In [1]:
from nltk.corpus import movie_reviews

pos_reviews = movie_reviews.sents(categories=['pos'])
neg_reviews = movie_reviews.sents(categories=['neg'])

def review_filter(review):
    return len(review) > 10

pos_reviews = [review for review in pos_reviews if review_filter(review)]
neg_reviews = [review for review in neg_reviews if review_filter(review)]

Both the "sents" and "raw" access to a corpus in nltk typically returns whitespace tokenized sentences.

To reflect a more realistic scenario, we will detokenize the reviews

In [3]:
import re
from nltk.tokenize.treebank import TreebankWordDetokenizer
twd = TreebankWordDetokenizer()

def detokenize(review):
    detokenized = twd.detokenize(review)
    # treebankworddetokenizer doesn't work with "there's" or "don't". It will return "there 's" etc.
    detokenized = re.sub(r"'\s([a-z])", r"'\1", detokenized)  # remove spaces around apostrophes
    detokenized = re.sub(r"\s([.,?!:;])", r"\1", detokenized)  # remove spaces before punctuation
    detokenized = detokenized.replace('"', '')  # get rid of quotes
    detokenized = re.sub(r"\s+", r" ", detokenized)  # multiple spaces to single space
    return detokenized

print("normal:", " ".join(pos_reviews[0]))
print("detokenized:", detokenize(pos_reviews[0]))

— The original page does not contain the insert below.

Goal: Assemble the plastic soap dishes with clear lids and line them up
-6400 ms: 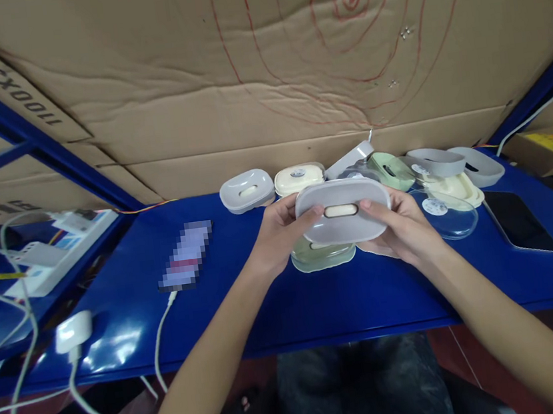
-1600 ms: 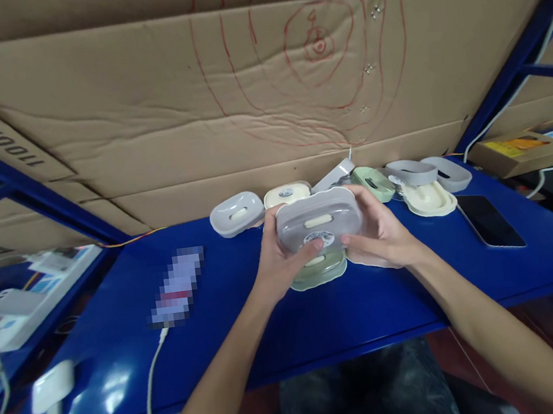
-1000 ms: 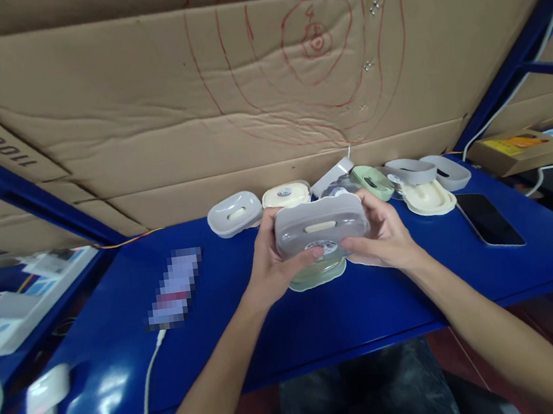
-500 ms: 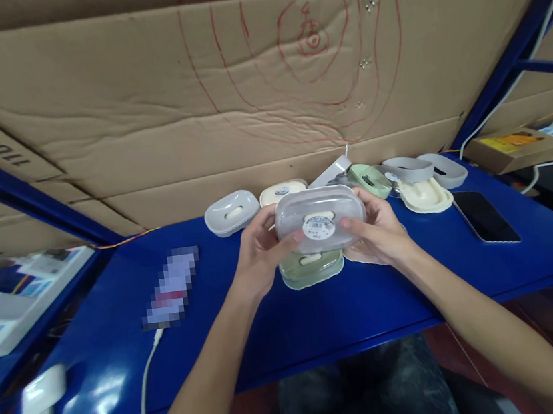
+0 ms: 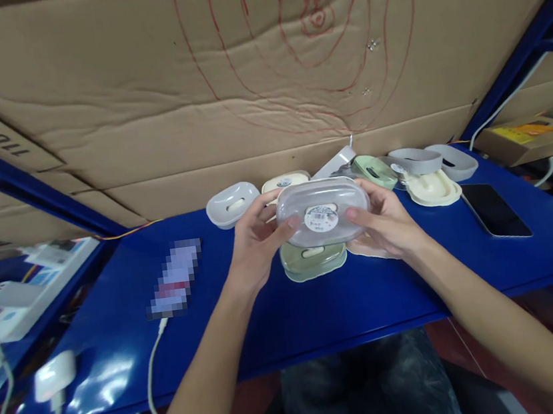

normal: films adapted from comic books have had plenty of success , whether they ' re about superheroes ( batman , superman , spawn ) , or geared toward kids ( casper ) or the arthouse crowd ( ghost world ) , but there ' s never really been a comic book like from hell before .
detokenized: films adapted from comic books have had plenty of success, whether they're about superheroes (batman, superman, spawn), or geared toward kids (casper) or the arthouse crowd (ghost world), but there's never really been a comic book like from hell before.